= Task item =
Nothing but the lines below from the one with "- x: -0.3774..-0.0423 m" through the one with "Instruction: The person" should be output, each exactly as given, and no pictures.

──────

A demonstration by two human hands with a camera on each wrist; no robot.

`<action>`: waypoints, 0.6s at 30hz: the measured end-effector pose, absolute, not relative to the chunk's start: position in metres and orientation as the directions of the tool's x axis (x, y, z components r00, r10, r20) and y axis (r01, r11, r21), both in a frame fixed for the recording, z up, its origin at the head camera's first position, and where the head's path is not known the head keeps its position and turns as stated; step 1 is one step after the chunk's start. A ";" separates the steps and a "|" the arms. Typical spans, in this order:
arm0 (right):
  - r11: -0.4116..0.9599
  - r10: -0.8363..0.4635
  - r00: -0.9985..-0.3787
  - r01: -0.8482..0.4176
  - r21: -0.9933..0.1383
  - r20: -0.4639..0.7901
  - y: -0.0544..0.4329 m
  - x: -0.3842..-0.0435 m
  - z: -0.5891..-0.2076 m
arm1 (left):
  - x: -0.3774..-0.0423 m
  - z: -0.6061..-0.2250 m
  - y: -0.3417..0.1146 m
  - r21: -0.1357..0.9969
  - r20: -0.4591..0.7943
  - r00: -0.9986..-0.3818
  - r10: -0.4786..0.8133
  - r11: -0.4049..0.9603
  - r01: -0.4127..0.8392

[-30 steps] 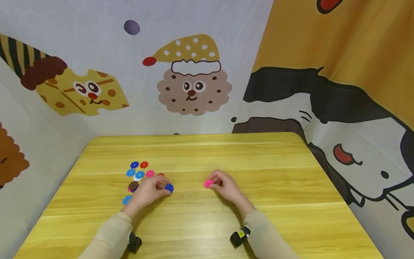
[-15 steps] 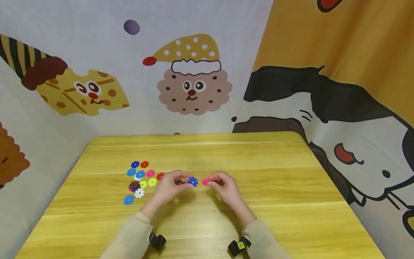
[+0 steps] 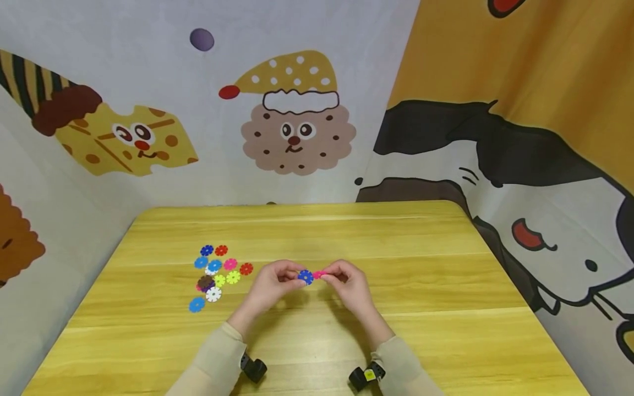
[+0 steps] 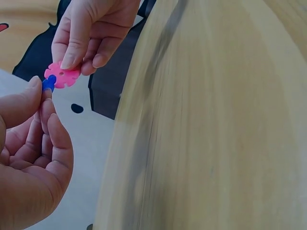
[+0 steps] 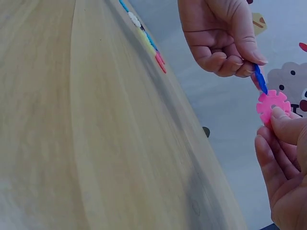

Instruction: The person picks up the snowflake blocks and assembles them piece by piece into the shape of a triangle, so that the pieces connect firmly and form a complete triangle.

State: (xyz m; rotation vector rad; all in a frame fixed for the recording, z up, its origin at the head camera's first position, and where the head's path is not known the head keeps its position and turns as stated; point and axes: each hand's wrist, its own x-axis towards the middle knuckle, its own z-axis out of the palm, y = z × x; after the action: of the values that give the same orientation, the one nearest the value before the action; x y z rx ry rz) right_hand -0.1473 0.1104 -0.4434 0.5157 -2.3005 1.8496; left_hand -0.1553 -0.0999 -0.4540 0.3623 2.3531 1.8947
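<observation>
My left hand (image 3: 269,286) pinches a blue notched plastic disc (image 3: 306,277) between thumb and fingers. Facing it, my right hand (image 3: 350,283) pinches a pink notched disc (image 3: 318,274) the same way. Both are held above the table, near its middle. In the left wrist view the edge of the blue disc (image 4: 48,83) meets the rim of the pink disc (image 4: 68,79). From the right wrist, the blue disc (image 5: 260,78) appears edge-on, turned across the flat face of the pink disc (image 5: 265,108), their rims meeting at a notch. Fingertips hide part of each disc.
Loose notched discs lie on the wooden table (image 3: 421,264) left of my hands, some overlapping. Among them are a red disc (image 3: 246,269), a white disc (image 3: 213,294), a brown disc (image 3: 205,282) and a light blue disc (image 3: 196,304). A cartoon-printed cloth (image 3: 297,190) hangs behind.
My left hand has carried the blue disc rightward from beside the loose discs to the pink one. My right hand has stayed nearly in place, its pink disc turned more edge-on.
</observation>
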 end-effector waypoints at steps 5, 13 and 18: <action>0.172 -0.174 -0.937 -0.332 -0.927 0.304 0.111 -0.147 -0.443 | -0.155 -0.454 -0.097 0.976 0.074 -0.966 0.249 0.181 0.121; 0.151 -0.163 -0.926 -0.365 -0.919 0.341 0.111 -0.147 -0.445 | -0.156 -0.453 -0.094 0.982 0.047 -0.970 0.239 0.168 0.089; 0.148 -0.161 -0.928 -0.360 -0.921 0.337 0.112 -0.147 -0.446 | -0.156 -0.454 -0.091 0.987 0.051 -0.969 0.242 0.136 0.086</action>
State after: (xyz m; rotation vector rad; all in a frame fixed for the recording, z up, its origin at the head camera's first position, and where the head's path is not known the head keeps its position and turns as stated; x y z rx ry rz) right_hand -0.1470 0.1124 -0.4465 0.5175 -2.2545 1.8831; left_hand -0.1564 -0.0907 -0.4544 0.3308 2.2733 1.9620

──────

= The completed task =
  - x: -0.3774..-0.0423 m
  - z: -0.6061..-0.2250 m
  - y: -0.3417..0.1146 m
  - r21: -0.1357..0.9969
  - r20: -0.4591..0.7943
  - r00: -0.9986..-0.3818
  - r10: -0.4786..0.8133
  - r11: -0.4049..0.9603
  - r01: -0.4127..0.8392

[-30 steps] 
[-15 steps] 
[+0 steps] 
[+0 steps] 
[+0 steps] 

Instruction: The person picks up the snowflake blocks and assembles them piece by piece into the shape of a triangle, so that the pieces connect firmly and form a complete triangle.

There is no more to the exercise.